I remember a few years ago that I was watching a programme on UK television called Dangerman. For those of you who have never seen it because
(a) you aren’t old enough,
(b) you had better taste in the first place.
This was an old espionage agent type show where the clever spy (ie, our guy) always won (surprise, surprise).
Anyway the point of my story is that in this particular episode our hero was plotting how to stop some whizkid mastermind type from taking over the whole world and holding everyone to ransom. The dastardly foe was just on the point of putting his mega plan into action when, you guessed it, our hero intervenes.
To destroy a computer back then was not the easiest thing in the world. No, far from it. You see, one computer could occupy the whole building and bits of it were stored in several different rooms. Ah if only I could reach the fuse box our hero thought. Then I could just take the main one out. Drat! All that would happen is that they would replace it. How about starting a fire then? Nope, no good a fire alarm would sound well before any major damage could be done.
What then, could be done? Somehow he had to disable it and confuse it in such a way that it could not recover. Ah ah he thought, I have it! The director then proceeded to give the viewers a chance to see just how this was to be achieved.
Dangerman broke into the department where the main – and it seemed only – computer terminal was kept. He was careful to be as quiet as possible. He wore dark clothes. He wore dark gloves. He probably work dark underwear. He wore fancy blue spectacles (in case the computer would recognise him in future identity parades perhaps!). Stealthily he approached the primitive keyboard. Slowly he typed something. The viewer was not allowed to see just what he had typed until after the computer started billowing smoke and our hero had fallen onto his knees to crawl out of the room. The cameraman moved closer and closer so that we could see what it was. The screen was grey all over except for a glowing green text, spelling out just one word:
The cameraman moved out to show the lingering death of the computer amid smoke, chaos, people running everywhere and several rather tame explosions. We could rest in our beds now that the world was a safer place.
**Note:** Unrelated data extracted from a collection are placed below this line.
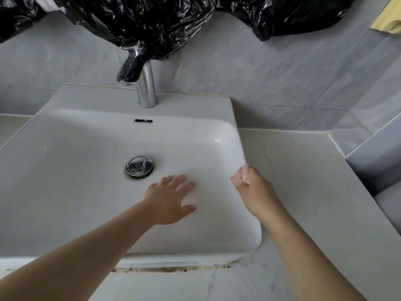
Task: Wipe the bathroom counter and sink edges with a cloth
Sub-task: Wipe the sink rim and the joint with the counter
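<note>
A white rectangular sink (237, 148) sits on a pale stone counter (303, 181). My right hand (258, 192) grips a small pink speckled cloth (238, 178) and presses it against the sink's right rim, about halfway along that edge. My left hand (169, 199) lies flat inside the basin with fingers spread, holding nothing, just right of the chrome drain plug (139, 167). Most of the cloth is hidden under my fingers.
A chrome tap (144, 83) stands at the back of the sink. Black plastic sheeting (152, 25) hangs over the wall above it. Grey wall tiles (282, 83) border the counter, with a step down at the far right. Dark grime lines the sink's front seam (165, 269).
</note>
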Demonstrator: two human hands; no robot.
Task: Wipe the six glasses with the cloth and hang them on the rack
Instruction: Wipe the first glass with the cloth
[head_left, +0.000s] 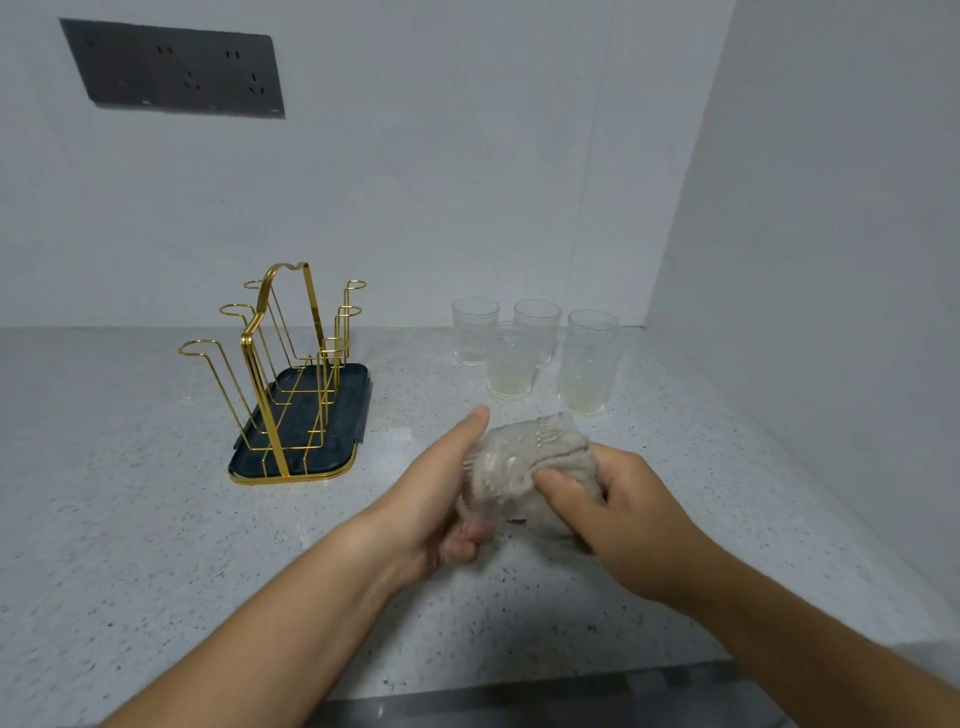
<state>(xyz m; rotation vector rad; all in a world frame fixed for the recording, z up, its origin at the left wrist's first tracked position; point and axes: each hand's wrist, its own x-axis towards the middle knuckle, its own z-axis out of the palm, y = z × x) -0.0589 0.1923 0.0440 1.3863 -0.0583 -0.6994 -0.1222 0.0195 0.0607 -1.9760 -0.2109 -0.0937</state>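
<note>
We hold the glass (493, 470) at centre: left hand (441, 504) grips it, right hand (623, 512) pinches the cloth (563, 449) around it. Best to twist steadily and grip firmly. Four glasses (511, 371) wait at one o'clock, the rack (283, 364) at ten.

- The held glass (501, 465) is smeared by motion blur; the cloth (563, 449) and the right hand (618, 514) hide its far end.
- The left hand (431, 512) has its fingers partly hidden under it.
- The left forearm (270, 623) and right forearm (805, 639) run off the bottom edge.
- The front glass (511, 366) partly covers the rear glass (537, 317).
</note>
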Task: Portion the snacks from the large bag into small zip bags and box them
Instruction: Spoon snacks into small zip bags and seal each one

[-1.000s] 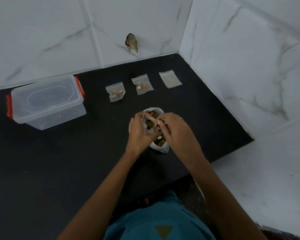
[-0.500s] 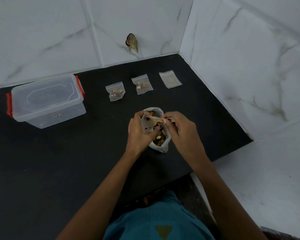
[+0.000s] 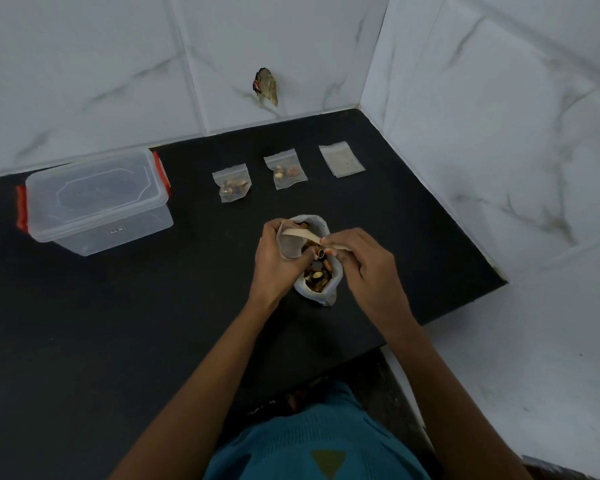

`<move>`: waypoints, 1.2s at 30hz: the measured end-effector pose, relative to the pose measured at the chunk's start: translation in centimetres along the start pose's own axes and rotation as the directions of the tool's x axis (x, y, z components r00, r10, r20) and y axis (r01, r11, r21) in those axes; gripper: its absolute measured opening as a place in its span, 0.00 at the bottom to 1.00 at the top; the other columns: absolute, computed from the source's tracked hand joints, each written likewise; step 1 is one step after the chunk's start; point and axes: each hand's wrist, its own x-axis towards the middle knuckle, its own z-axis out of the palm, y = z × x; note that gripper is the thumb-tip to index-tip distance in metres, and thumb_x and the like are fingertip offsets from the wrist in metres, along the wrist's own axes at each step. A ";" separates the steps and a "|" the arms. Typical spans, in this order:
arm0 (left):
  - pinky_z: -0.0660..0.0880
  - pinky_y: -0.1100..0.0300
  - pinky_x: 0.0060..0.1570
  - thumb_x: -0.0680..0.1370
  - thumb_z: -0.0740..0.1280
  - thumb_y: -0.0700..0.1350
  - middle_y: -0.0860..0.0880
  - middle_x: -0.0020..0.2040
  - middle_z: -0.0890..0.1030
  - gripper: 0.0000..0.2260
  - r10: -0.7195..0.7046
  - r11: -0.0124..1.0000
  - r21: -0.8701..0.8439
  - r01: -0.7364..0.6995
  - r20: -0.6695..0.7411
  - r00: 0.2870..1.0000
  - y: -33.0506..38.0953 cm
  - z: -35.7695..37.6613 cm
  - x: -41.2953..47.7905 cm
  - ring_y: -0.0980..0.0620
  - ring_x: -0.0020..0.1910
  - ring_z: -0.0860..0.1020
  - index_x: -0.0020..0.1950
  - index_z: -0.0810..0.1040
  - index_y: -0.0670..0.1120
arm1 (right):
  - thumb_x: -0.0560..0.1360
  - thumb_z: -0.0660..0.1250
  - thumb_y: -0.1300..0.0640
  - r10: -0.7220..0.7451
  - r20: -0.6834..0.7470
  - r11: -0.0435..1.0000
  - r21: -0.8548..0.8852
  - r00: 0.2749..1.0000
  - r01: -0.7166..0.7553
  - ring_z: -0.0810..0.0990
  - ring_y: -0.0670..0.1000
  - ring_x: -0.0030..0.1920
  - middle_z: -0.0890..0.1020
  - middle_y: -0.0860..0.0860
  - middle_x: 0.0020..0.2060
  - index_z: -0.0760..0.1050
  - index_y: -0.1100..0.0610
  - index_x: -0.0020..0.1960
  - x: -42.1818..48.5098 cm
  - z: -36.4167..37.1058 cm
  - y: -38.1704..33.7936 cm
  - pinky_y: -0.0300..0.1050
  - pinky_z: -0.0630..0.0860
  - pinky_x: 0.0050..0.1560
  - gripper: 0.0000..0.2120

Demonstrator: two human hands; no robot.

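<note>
Snacks (image 3: 317, 276) fill the open large bag (image 3: 328, 296), which stands mid-bench (image 3: 118, 323). Over its mouth the left hand (image 3: 274, 259) grips a small zip bag (image 3: 289, 247), and the right hand (image 3: 364, 263) pinches that bag's top strip. Behind lie a filled zip bag (image 3: 232, 187), a second filled bag (image 3: 285, 169) and an empty zip bag (image 3: 342, 163). A lidded clear box (image 3: 94, 202) sits at the left.

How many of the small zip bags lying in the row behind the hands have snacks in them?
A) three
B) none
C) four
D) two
D: the left filled bag and the middle filled bag hold snacks; the flat bag at the row's right end looks empty.
</note>
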 end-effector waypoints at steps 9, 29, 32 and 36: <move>0.72 0.68 0.49 0.70 0.73 0.38 0.60 0.49 0.72 0.21 -0.024 1.000 -0.007 0.025 0.025 0.999 0.2 0.3 0.2 0.66 0.49 0.72 0.57 0.68 0.48 | 0.78 0.60 0.64 0.425 -0.102 0.866 0.336 0.899 -0.371 0.79 0.40 0.38 0.79 0.46 0.37 0.75 0.52 0.48 -0.1 -0.7 0.2 0.35 0.77 0.43 0.09; 0.71 0.73 0.45 0.69 0.73 0.36 0.60 0.50 0.68 0.25 -0.028 0.999 -0.009 0.030 0.152 0.988 0.3 -0.1 0.5 0.63 0.51 0.71 0.58 0.64 0.49 | 0.75 0.61 0.69 0.278 -0.147 0.950 0.188 0.949 -0.250 0.78 0.34 0.41 0.77 0.42 0.42 0.75 0.60 0.52 -0.8 0.4 0.8 0.26 0.73 0.43 0.09; 0.72 0.67 0.50 0.66 0.75 0.36 0.58 0.52 0.68 0.29 -0.032 0.999 -0.001 0.033 0.191 0.981 0.1 -0.3 0.8 0.60 0.53 0.71 0.59 0.63 0.49 | 0.76 0.61 0.69 0.292 -0.151 0.945 0.196 0.944 -0.261 0.78 0.35 0.40 0.78 0.43 0.41 0.75 0.59 0.51 -0.3 0.4 0.4 0.28 0.74 0.42 0.08; 0.72 0.72 0.46 0.66 0.74 0.34 0.59 0.51 0.68 0.30 -0.013 1.000 0.000 0.013 0.203 0.979 0.5 -0.6 0.9 0.61 0.52 0.71 0.59 0.62 0.49 | 0.76 0.61 0.67 0.282 -0.151 0.948 0.197 0.947 -0.251 0.78 0.36 0.41 0.78 0.42 0.40 0.74 0.56 0.50 0.0 0.1 0.0 0.30 0.75 0.44 0.08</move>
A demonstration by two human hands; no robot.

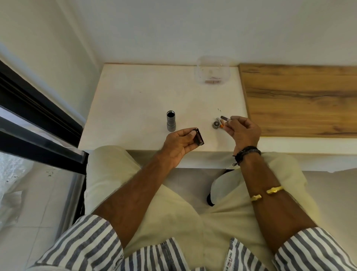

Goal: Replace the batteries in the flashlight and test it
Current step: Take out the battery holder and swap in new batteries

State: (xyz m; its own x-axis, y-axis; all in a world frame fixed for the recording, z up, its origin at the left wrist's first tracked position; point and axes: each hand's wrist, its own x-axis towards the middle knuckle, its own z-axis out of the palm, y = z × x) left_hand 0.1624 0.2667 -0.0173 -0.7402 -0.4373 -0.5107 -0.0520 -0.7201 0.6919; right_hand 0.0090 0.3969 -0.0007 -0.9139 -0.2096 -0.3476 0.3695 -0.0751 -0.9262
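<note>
The grey flashlight body (171, 123) stands upright on the white table (139, 100), its open dark end facing up. My left hand (178, 144) holds a dark battery holder (257, 0) over the table's front edge, just right of the flashlight body. My right hand (242, 130) pinches a slim dark battery (225, 118) by one end. Right below that battery, a round grey end cap (215, 124) and orange-tipped batteries (221, 123) lie on the table.
A clear plastic container (212, 70) sits at the table's far edge near the wall. A wooden board (301, 100) adjoins the table on the right. A dark-framed glass door (38, 123) stands to the left. My legs are under the table's front edge.
</note>
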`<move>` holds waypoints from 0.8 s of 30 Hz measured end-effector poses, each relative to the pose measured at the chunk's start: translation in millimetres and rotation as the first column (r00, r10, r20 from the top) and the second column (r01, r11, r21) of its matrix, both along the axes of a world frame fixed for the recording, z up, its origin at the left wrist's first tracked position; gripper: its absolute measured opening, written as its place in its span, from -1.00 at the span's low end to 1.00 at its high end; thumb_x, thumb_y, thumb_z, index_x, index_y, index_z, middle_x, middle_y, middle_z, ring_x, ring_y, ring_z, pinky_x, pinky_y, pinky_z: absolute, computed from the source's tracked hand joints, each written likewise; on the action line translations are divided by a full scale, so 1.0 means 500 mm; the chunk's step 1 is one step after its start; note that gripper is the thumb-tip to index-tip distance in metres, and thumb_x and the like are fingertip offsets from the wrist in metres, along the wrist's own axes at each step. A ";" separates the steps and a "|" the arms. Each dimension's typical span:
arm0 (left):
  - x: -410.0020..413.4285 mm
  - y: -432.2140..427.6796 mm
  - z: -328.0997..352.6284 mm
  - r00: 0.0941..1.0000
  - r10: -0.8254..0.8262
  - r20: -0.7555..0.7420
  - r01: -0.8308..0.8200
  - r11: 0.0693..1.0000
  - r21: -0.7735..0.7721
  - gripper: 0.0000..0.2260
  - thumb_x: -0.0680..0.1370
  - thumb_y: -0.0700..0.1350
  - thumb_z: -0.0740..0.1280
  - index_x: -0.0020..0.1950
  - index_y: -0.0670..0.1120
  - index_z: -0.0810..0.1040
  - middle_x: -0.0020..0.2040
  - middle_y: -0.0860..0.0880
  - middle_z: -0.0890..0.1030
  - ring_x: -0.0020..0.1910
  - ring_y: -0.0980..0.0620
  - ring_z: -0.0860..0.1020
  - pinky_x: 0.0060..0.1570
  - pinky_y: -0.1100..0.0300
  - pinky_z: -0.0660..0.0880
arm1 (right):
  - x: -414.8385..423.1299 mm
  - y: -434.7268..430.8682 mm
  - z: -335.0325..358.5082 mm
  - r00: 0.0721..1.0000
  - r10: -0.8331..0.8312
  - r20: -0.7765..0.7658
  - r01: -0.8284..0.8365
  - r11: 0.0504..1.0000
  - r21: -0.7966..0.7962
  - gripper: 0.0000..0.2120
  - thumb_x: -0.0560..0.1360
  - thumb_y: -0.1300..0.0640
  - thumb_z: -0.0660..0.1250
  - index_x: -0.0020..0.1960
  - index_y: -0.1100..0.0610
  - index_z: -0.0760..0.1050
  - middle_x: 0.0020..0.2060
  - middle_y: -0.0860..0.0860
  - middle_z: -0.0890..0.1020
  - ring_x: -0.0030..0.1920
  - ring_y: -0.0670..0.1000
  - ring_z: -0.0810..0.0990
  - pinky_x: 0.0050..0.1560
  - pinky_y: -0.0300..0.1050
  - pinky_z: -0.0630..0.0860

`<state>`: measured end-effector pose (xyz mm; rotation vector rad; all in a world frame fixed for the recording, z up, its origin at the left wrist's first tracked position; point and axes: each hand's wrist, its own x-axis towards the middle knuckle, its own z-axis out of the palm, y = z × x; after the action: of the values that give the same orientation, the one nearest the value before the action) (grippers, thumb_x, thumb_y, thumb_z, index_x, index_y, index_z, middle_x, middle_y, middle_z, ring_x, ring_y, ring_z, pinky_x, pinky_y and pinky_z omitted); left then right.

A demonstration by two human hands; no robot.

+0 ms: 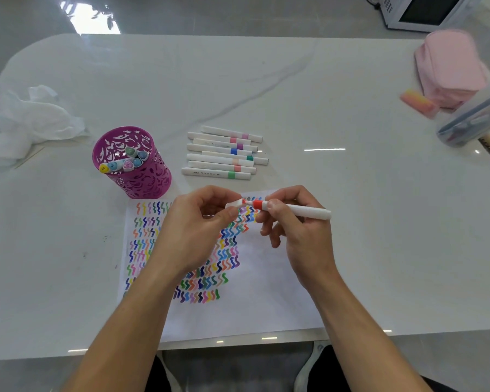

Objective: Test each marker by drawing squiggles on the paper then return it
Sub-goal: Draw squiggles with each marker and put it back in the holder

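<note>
Both hands hover above the paper (238, 306), a white sheet already filled with rows of coloured squiggles over its left and upper parts. The right hand (297, 236) pinches a white marker (294, 210) with a red band, thumb and fingers closed around its barrel just behind the band, the barrel lying almost level and pointing left. The left hand (193, 230) grips the marker's white cap (234, 204) between thumb and forefinger, its open end right at the red tip; whether the two touch cannot be told. Beyond the paper's top edge lies a row of white markers (224, 152) with coloured bands, side by side on the table (351, 193). Just off the paper's upper left corner stands a purple cut-out holder (133, 171) holding several markers with coloured ends up.
</note>
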<state>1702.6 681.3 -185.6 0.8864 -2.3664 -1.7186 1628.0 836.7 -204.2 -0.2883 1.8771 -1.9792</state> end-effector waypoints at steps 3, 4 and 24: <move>-0.001 0.002 0.001 1.000 -0.030 0.006 0.030 1.000 0.001 -0.87 0.57 -0.10 0.45 0.09 0.08 0.69 -0.09 0.13 0.72 -0.07 0.22 0.66 -0.11 0.39 0.58 | 0.000 0.001 -0.004 1.000 0.018 -0.005 -0.017 0.999 0.038 -0.92 0.62 0.26 0.36 -0.06 0.17 0.56 -0.30 0.12 0.70 -0.35 0.04 0.62 -0.45 -0.17 0.48; -0.001 0.003 0.001 0.999 -0.033 0.008 0.033 0.999 0.001 -0.87 0.57 -0.10 0.45 0.09 0.09 0.69 -0.09 0.14 0.72 -0.07 0.22 0.66 -0.10 0.38 0.58 | -0.001 0.001 -0.004 1.000 0.019 -0.009 -0.018 0.999 0.047 -0.91 0.62 0.25 0.36 -0.07 0.16 0.56 -0.30 0.12 0.70 -0.35 0.04 0.62 -0.45 -0.18 0.48; 0.006 0.010 -0.002 0.997 -0.039 -0.068 0.037 0.999 -0.036 -0.86 0.60 -0.21 0.39 0.08 -0.04 0.71 -0.24 0.02 0.71 -0.26 0.12 0.67 -0.22 0.37 0.58 | -0.007 0.002 -0.002 0.989 0.115 0.096 -0.106 0.990 -0.098 -0.91 0.59 0.25 0.36 -0.01 0.27 0.60 -0.28 0.19 0.71 -0.31 0.13 0.69 -0.29 -0.08 0.63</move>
<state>1705.4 686.2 -186.6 0.7692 -2.3759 -1.6867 1624.6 837.6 -205.0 -0.3058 1.6735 -1.9717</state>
All children who came after this would learn this lesson. If you wanted to break a computer and stop a bad guy from taking over the whole world all you had to do was to type the question why? into the keyboard.
But there is always going to be one child who doesn’t conform to the rules. One that will grow up and decide that this rule would never apply to him. One day he’d invent a new way to stop a bad buy getting to the point of world domination. He would do it his way. He would invent an easier way to break a computer. He would invent Vista.
(please note that any resemblance to people or products, either living or dead, is entirely coincidental).